Era un día de diciembre, yo estaba sentada junto a mi esposo frente a una fogata, ambos con una gran sonrisa en los labios preparando la cena a la luz de la luna, viendo a nuestro hijo de 5 años quien celebraba que por fin hiciéramos algo diferente, que estuviéramos juntos y disfrutáramos del momento.
Minutos antes de esta escena había llegado a casa muy agotada por los problemas del trabajo, estaba a punto de preparar la cena cuando se agotó el gas, metí las manos en los bolsillos, la cartera y nada, no tenía dinero, en ese momento agaché la cabeza, mis ojos se llenaron de lágrimas sentí frustración por mi situación económica, tristeza por no poder darle la comida caliente a mi hijo y enojo conmigo misma.

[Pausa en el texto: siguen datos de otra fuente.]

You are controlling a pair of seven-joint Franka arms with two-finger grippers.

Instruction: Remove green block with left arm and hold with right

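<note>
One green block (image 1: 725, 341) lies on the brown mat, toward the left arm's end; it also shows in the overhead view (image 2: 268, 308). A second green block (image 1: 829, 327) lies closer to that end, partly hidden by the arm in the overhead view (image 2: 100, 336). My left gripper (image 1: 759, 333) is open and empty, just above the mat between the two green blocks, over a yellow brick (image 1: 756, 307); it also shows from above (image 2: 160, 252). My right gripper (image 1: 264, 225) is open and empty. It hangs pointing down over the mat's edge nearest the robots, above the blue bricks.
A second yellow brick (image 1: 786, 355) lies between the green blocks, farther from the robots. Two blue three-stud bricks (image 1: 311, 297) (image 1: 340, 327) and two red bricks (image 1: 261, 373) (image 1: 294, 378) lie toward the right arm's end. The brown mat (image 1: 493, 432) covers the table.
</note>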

En ese instante llegó mi esposo, le conté lo que ocurría me abrazó, contó el dinero que tenía y no alcanzaba para comprar el gas, respiró profundamente y me dijo que en el patio podríamos hacer fuego para preparar los alimentos.
Nos pusimos manos a la obra, armamos la fogata, sacamos ollas y juntos nos sentamos alrededor del fuego, mi hijo que vio el ajetreo nos dijo “¡Una fogata! ¡Gracias mami! ¡Gracias papi! ahora podemos acampar aquí afuera” estaba extremadamente feliz. Su sonrisa y entusiasmo hicieron que nos sintiéramos los padres más afortunados del mundo.
Ese día aprendí el valor de ver con ojos de niño, hoy hagamos el balance de nuestro año y veamos lo aprendido con amor y compasión.